- [What needs to be done] Copy the data exactly; pictures stay out of the copy.

__________________________________________________

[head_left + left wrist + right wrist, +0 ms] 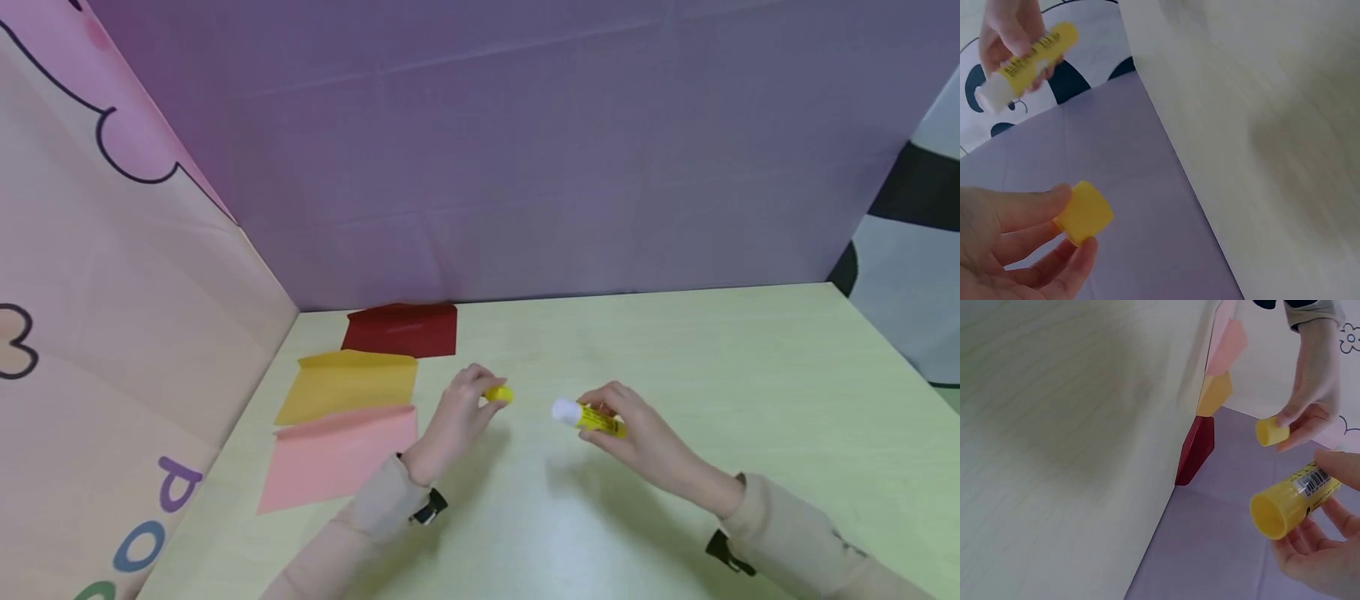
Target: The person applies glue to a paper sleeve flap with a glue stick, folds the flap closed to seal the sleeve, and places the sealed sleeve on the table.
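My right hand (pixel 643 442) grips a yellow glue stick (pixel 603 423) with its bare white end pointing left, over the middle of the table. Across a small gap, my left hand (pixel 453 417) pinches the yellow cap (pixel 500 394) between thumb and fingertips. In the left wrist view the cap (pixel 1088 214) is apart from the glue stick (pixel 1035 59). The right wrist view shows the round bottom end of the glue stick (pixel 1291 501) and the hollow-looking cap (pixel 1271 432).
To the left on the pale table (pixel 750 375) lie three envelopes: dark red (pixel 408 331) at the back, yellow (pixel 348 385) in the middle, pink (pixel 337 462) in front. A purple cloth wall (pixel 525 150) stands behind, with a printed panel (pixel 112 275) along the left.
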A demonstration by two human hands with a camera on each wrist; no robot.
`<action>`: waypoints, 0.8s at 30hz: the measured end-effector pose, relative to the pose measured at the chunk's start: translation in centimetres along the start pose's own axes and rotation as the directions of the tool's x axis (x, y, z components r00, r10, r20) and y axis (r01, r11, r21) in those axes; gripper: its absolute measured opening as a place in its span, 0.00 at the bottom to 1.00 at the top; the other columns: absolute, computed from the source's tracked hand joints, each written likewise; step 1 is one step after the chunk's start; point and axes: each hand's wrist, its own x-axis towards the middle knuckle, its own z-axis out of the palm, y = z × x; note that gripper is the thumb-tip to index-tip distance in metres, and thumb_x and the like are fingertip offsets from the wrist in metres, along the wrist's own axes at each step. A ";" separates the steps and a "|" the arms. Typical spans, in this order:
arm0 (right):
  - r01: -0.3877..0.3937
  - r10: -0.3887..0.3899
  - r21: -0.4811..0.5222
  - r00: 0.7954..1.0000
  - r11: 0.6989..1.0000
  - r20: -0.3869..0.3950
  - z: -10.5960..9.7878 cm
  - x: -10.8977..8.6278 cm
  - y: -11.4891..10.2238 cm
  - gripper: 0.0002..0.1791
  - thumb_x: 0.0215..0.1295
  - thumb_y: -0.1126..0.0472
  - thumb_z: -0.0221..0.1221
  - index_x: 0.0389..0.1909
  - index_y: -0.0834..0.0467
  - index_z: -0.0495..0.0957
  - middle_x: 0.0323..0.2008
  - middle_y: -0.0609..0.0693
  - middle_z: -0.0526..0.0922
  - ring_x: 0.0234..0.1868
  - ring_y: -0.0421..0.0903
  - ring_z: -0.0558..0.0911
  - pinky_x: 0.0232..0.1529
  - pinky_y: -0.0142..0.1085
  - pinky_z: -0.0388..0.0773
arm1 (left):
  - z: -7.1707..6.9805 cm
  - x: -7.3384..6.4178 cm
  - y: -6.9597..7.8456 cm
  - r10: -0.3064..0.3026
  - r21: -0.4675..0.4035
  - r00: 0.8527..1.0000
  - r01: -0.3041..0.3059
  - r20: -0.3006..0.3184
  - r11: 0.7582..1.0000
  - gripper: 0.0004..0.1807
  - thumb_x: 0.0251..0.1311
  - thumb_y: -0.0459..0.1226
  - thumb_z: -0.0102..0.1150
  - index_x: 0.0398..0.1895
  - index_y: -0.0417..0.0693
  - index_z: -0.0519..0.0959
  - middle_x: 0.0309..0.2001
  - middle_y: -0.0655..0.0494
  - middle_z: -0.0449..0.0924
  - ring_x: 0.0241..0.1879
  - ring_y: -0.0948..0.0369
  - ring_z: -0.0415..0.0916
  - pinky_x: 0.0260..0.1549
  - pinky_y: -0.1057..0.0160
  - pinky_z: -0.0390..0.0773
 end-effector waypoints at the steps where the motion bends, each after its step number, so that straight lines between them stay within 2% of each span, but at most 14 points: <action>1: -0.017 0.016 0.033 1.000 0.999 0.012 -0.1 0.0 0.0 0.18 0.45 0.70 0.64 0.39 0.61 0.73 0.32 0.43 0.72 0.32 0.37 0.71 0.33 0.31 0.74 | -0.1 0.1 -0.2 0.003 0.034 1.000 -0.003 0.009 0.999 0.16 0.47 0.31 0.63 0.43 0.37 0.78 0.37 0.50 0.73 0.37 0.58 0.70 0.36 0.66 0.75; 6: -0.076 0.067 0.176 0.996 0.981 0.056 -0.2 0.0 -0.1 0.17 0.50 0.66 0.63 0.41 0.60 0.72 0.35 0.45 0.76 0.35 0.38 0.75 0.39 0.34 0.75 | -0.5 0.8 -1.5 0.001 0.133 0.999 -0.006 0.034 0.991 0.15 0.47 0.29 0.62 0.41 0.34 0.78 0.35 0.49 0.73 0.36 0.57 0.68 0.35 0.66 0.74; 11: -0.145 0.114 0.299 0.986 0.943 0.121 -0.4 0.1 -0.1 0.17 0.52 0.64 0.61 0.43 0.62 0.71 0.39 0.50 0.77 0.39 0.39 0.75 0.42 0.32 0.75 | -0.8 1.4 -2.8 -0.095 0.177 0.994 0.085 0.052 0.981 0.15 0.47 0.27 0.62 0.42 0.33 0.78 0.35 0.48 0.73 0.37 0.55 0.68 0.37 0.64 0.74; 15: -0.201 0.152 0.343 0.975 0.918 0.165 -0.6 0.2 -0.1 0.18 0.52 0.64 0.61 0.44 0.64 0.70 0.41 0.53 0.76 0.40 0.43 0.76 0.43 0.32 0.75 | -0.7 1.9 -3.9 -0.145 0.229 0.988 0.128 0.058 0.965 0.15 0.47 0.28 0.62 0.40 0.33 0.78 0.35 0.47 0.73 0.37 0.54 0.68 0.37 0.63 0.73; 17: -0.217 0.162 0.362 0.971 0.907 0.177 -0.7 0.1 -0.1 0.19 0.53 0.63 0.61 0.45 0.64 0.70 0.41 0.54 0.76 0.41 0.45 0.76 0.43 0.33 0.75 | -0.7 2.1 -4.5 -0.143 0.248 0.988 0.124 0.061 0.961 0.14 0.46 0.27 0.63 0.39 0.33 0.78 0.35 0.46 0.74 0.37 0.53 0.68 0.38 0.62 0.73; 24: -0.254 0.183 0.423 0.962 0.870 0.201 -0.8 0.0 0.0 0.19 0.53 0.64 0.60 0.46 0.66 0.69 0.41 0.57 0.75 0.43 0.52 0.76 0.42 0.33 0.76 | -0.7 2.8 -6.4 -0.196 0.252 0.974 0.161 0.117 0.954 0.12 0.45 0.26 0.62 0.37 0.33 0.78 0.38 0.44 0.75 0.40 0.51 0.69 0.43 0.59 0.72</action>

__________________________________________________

- [Output for this exercise]
[head_left + left wrist + right wrist, +0 ms] 
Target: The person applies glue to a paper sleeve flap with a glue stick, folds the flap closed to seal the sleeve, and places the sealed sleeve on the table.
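My right hand (pixel 643 442) grips a yellow glue stick (pixel 603 423) with its bare white end pointing left, over the middle of the table. Across a small gap, my left hand (pixel 453 417) pinches the yellow cap (pixel 500 394) between thumb and fingertips. In the left wrist view the cap (pixel 1088 214) is apart from the glue stick (pixel 1035 59). The right wrist view shows the round bottom end of the glue stick (pixel 1291 501) and the hollow-looking cap (pixel 1271 432).
To the left on the pale table (pixel 750 375) lie three envelopes: dark red (pixel 408 331) at the back, yellow (pixel 348 385) in the middle, pink (pixel 337 462) in front. A purple cloth wall (pixel 525 150) stands behind, with a printed panel (pixel 112 275) along the left.
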A demonstration by two human hands with a camera on each wrist; no robot.
`<action>`: waypoints, 0.8s at 30hz: the measured end-effector pose, relative to the pose measured at the chunk's start: translation in centimetres along the start pose's own axes and rotation as the directions of the tool's x axis (x, y, z components r00, r10, r20) and y axis (r01, r11, r21) in those axes; gripper: its absolute measured opening as a place in its span, 0.00 at the bottom to 1.00 at the top; the other columns: absolute, computed from the source's tracked hand joints, each written likewise; step 1 is one step after the chunk's start; point and axes: each hand's wrist, its own x-axis towards the middle knuckle, its own z-axis out of the palm, y = z × x; note that gripper is the thumb-tip to index-tip distance in metres, and thumb_x and the like are fingertip offsets from the wrist in metres, along the wrist's own axes at each step. A ";" separates the steps and a "|" the arms. Typical spans, in this order:
arm0 (right):
  - r01: -0.3877..0.3937
  - r10: -0.3887..0.3899
  - r21: -0.4811..0.5222
  - r00: 0.7954..1.0000
  - r11: 0.6989..1.0000
  - r20: -0.3869..0.3950
  - z: -10.5960..9.7878 cm
  - x: -10.8977..8.6278 cm
  - y: -11.4891..10.2238 cm
  - gripper: 0.0002..0.1791
  - thumb_x: 0.0215..0.1295
  - thumb_y: -0.1126..0.0472
  - thumb_z: -0.0221..0.1221
  - index_x: 0.0389..0.1909
  - index_y: -0.0834..0.0467
  - index_z: -0.0495..0.0957
  - middle_x: 0.0323..0.2008
  - middle_y: -0.0609..0.0693
  - middle_z: -0.0526..0.0922
  - ring_x: 0.0234..0.1868
  - ring_y: -0.0421..0.0903
  - ring_z: -0.0558..0.0911
  - pinky_x: 0.0232..0.1529
  - pinky_y: -0.0142..0.1085
  - pinky_z: -0.0388..0.0773
arm1 (left):
  - z: -7.1707..6.9805 cm
  - x: -7.3384..6.4178 cm
  - y: -6.9597..7.8456 cm
  - r10: -0.3064..0.3026
  - r21: -0.4675..0.4035
  - r00: 0.8527..1.0000
  - r01: -0.3041..0.3059
  - r20: -0.3006..0.3184
  - r11: 0.7582..1.0000
  - gripper: 0.0004..0.1807
  - thumb_x: 0.0251..0.1311
  - thumb_y: -0.0459..0.1226
  - thumb_z: -0.0102..0.1150
  - index_x: 0.0398..0.1895
  - index_y: -0.0417..0.0693
  - index_z: -0.0519..0.0959
  - middle_x: 0.0309..0.2001
  - middle_y: -0.0655..0.0494
  - middle_z: -0.0449..0.0924
  - ring_x: 0.0241..0.1879
  - ring_y: -0.0948..0.0369
  - ring_z: -0.0415..0.0916
  - pinky_x: 0.0260..0.1549
  - pinky_y: -0.1057..0.0160
  - pinky_z: -0.0390..0.0773
 end-effector waypoints at the steps where the motion bends, each after its step number, so that straight lines between them stay within 2% of each span, but at most 14 points: <action>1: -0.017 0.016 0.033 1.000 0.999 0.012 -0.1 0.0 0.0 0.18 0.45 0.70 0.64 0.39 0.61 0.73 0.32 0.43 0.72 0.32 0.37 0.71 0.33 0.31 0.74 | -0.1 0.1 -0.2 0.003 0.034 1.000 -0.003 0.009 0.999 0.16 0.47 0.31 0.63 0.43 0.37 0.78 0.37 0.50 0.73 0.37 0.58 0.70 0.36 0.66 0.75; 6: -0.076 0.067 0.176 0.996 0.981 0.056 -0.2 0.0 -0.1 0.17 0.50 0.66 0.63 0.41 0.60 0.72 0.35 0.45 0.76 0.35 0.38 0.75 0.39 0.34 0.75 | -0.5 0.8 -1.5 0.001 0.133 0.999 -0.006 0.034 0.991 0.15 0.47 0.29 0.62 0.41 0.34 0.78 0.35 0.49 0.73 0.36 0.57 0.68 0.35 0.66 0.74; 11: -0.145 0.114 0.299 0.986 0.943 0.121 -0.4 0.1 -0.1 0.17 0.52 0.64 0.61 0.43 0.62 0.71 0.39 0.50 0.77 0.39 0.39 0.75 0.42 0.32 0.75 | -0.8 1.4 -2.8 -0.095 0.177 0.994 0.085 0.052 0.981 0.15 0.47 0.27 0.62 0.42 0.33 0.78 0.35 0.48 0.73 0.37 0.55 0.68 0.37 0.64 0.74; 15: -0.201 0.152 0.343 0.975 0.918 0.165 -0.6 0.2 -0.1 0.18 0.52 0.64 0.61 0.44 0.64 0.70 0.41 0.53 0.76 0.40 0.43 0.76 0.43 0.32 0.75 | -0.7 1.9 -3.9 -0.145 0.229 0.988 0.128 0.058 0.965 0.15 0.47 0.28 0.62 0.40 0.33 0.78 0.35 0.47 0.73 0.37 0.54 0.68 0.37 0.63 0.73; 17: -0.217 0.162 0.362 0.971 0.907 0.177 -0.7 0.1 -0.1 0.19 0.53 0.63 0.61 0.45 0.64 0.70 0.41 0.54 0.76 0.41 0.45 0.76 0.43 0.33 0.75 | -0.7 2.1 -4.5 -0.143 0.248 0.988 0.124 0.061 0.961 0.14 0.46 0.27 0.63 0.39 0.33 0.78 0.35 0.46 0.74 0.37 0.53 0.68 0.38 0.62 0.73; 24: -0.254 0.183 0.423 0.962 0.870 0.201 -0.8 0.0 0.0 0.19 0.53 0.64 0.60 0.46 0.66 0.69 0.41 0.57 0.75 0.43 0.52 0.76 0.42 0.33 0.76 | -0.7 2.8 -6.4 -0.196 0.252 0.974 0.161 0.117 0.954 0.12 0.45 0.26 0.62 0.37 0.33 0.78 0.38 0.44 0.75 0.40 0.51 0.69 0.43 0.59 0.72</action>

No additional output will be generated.